Return each line of the listing exactly as written.

━━━━━━

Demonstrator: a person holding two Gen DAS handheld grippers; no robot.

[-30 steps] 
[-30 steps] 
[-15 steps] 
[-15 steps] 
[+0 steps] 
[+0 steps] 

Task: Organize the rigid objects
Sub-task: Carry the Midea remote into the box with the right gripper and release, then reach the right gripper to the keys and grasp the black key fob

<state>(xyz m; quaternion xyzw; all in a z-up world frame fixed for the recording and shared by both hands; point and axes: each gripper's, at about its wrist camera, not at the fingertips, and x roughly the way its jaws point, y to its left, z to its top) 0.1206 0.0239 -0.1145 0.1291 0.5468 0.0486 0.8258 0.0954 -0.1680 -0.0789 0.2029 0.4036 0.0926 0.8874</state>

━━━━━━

- **REPLY**:
Demonstrator: a person holding two Gen DAS handheld grippers; no robot.

[-30 steps] 
[-30 steps] 
[-15 steps] 
[-15 steps] 
[+0 steps] 
[+0 steps] 

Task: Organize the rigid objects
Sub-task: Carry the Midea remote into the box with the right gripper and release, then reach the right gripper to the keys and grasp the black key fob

<state>(xyz m; quaternion xyzw; all in a z-up world frame fixed for the recording and shared by both hands; point and axes: each gripper's, at about its wrist camera, not at the fingertips, and x roughly the way its jaws point, y to its left, z to its top) 0.1206 0.0239 -0.1145 0.1291 0.5468 0.0486 0.8258 0.0954 -0.1680 -0.0789 0.2029 0.4036 0.0926 0.8874</state>

This completes the output.